XIII Edición

Curso 2016 - 2017

Alejandro Quintana

Olor a chocolate

Isabel Serrano, 15 años 

           Colegio Ayalde (Bilbao)  

Caminaba hacia el hospital, como todos los días desde hacía unas semanas. No quería desaprovechar el poco tiempo que podía pasar junto a Luisa. Sabía que algún día no muy lejano tendría que despedirse de ella. Le aterraba que llegara ese momento.

Antes de visitarla, decidió comprarle un pequeño detalle. Entró en una pastelería que desprendía un exquisito olor a chocolate. Entonces recordó una tarde de invierno en su cafetería favorita: Luisa no se percató de que al beber se le había puesto un bigote marrón sobre la comisura de los labios. Siguieron charlando, sin que ella se diera cuenta. Hablaba y hablaba con un delicioso brochazo de chocolate. Aún así, estaba tan guapa como siempre y más graciosa que nunca. Cuando por fin cayó en la cuenta, rompieron en una larga risotada.

Aquel recuerdo le dibujó una sonrisa. Añoraba aquellos momentos sin preocupaciones.

Un oso de peluche sobre el mostrador le llamó la atención. Era muy suave, casi tanto como el cabello que su chica había ido perdiendo a causa del tratamiento. Lo compró; sabía que le iba a encantar.

Al entrar en la clínica, saludó a la recepcionista, una joven de pequeña estatura que siempre le ofrecía caramelos. Esa chica le caía bien, pero él detestaba aquel lugar. ¿Cuánta gente entraba allí para no volver a salir sino en un coche de la funeraria?
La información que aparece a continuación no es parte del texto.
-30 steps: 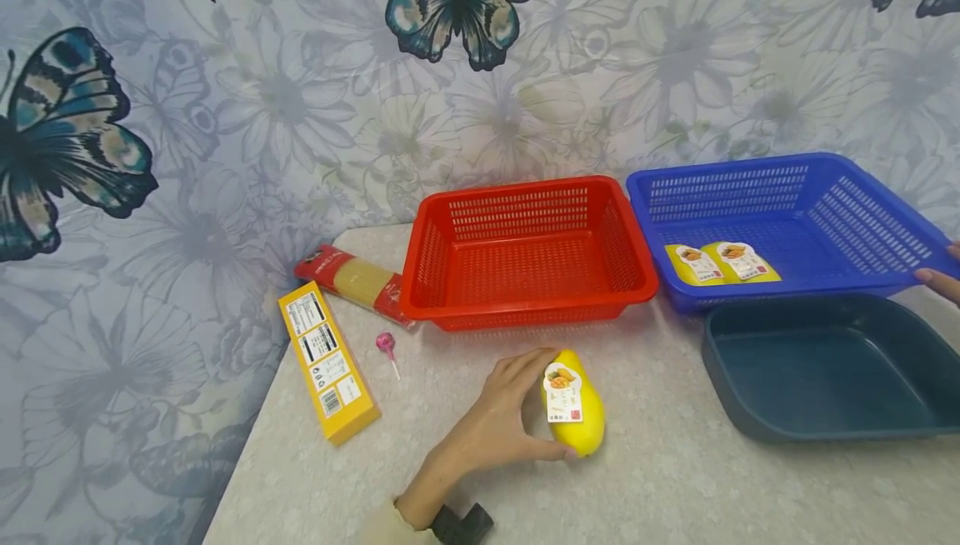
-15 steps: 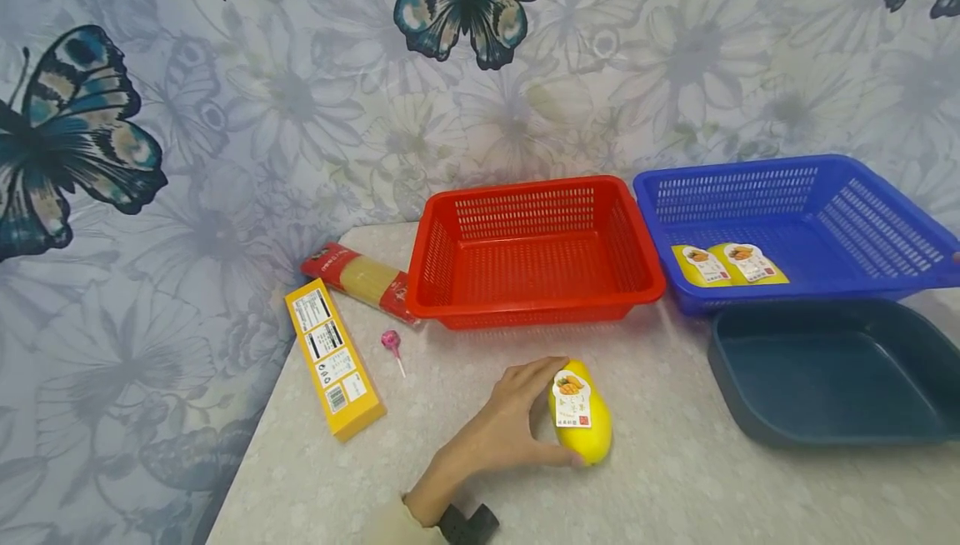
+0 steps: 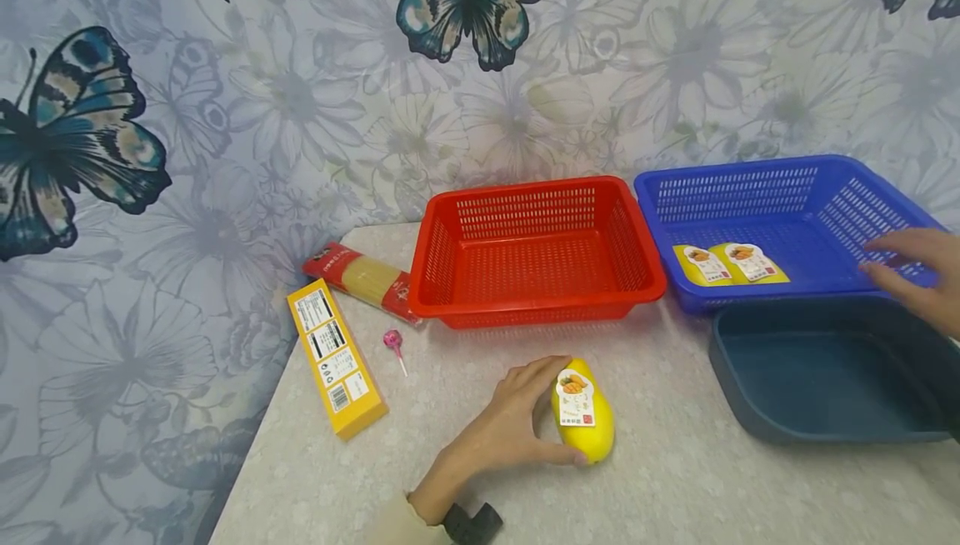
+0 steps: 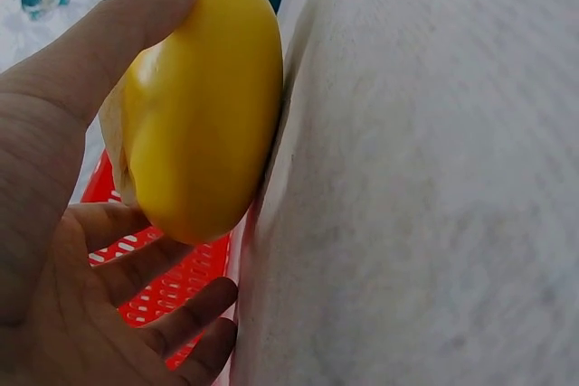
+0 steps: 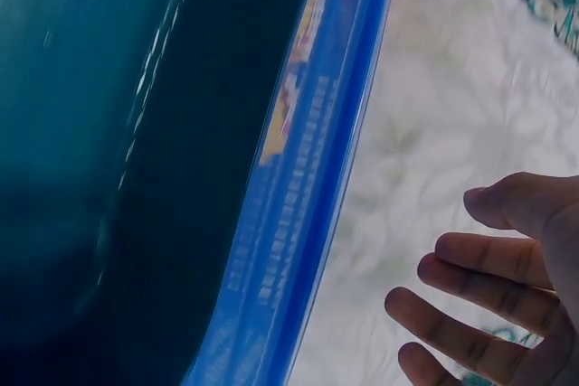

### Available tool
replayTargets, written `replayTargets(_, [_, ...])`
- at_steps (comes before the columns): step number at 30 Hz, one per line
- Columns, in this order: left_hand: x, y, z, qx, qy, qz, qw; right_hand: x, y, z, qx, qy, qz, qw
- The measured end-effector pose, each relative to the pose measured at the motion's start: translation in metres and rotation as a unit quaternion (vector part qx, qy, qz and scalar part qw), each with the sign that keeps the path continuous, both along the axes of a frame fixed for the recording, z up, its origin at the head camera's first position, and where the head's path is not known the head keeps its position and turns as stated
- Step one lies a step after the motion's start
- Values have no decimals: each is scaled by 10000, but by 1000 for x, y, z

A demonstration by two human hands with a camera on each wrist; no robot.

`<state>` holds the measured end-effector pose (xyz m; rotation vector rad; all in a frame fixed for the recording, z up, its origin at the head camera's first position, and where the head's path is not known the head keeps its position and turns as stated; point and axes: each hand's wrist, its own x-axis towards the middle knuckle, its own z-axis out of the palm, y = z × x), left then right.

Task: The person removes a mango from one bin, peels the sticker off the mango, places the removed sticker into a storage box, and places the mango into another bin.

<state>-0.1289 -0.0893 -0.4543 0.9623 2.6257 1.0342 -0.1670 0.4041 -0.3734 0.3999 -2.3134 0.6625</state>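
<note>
My left hand (image 3: 508, 427) grips a yellow mango (image 3: 588, 432) on the table, thumb at its near end and fingers at its far end. A white label with a fruit picture faces up on it. In the left wrist view the mango (image 4: 213, 115) lies against the tabletop, the thumb pressing near its stem. At the right, my right hand (image 3: 924, 270) hovers over the front right part of the blue basket (image 3: 825, 282), fingers spread and holding nothing. Two more yellow labelled packs or fruits (image 3: 731, 266) lie inside that basket at the front left.
A red basket (image 3: 536, 312) stands beside the blue one, by the wall. In front of the blue basket sits a dark teal tub (image 3: 825, 370). To the left lie a pasta packet (image 3: 363, 278), a yellow box (image 3: 337, 362) and a pink lollipop (image 3: 393, 340).
My right hand, earlier at the blue basket's right rim and then almost out of view, has come in leftward over the basket. The left hand keeps its grip on the mango.
</note>
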Motion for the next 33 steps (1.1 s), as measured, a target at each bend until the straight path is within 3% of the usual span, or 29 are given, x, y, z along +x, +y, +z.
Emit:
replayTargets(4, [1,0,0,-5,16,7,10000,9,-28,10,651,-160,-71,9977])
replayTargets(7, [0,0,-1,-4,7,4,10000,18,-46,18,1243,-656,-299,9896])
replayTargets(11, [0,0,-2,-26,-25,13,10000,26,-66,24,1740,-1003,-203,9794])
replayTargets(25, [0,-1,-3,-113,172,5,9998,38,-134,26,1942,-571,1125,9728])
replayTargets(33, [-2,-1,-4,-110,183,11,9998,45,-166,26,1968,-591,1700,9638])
Subió al ascensor y pulsó el botón que le dirigiría a la tercera planta. Al salir se cruzó con un paciente en silla de ruedas. Era el vecino de la habitación de Luisa, y le saludó con alegría, como si le acabaran de dar una buena noticia.

Al abrir la puerta del cuarto, se le heló el corazón. La cama estaba vacía y recién hecha y las cosas de la chica (sus libros, la botella de agua, su aparato de música…) habian desaparecido. No había ni rastro de Luisa.

Empezó a ponerse nervioso: el corazón se le iba a salir del pecho. Se rompió y comenzó a llorar sobre la cama. Entonces alguien le tocó el hombro suavemente.

—Tranquilo —. Se giró, y ahí estaba ella, más contenta que nunca.

El pijama de hospital había desaparecido y vestía una sudadera verde, unos vaqueros ajustados y unas Adidas blancas. Además, se había pintado ligeramente los labios.

No tardó en darse cuenta de lo que ocurría: se iban. Todo aquel sufrimiento por fin había terminado. Luisa estaba curada.

Se abrazaron fuertemente y, de la mano, salieron del hospital.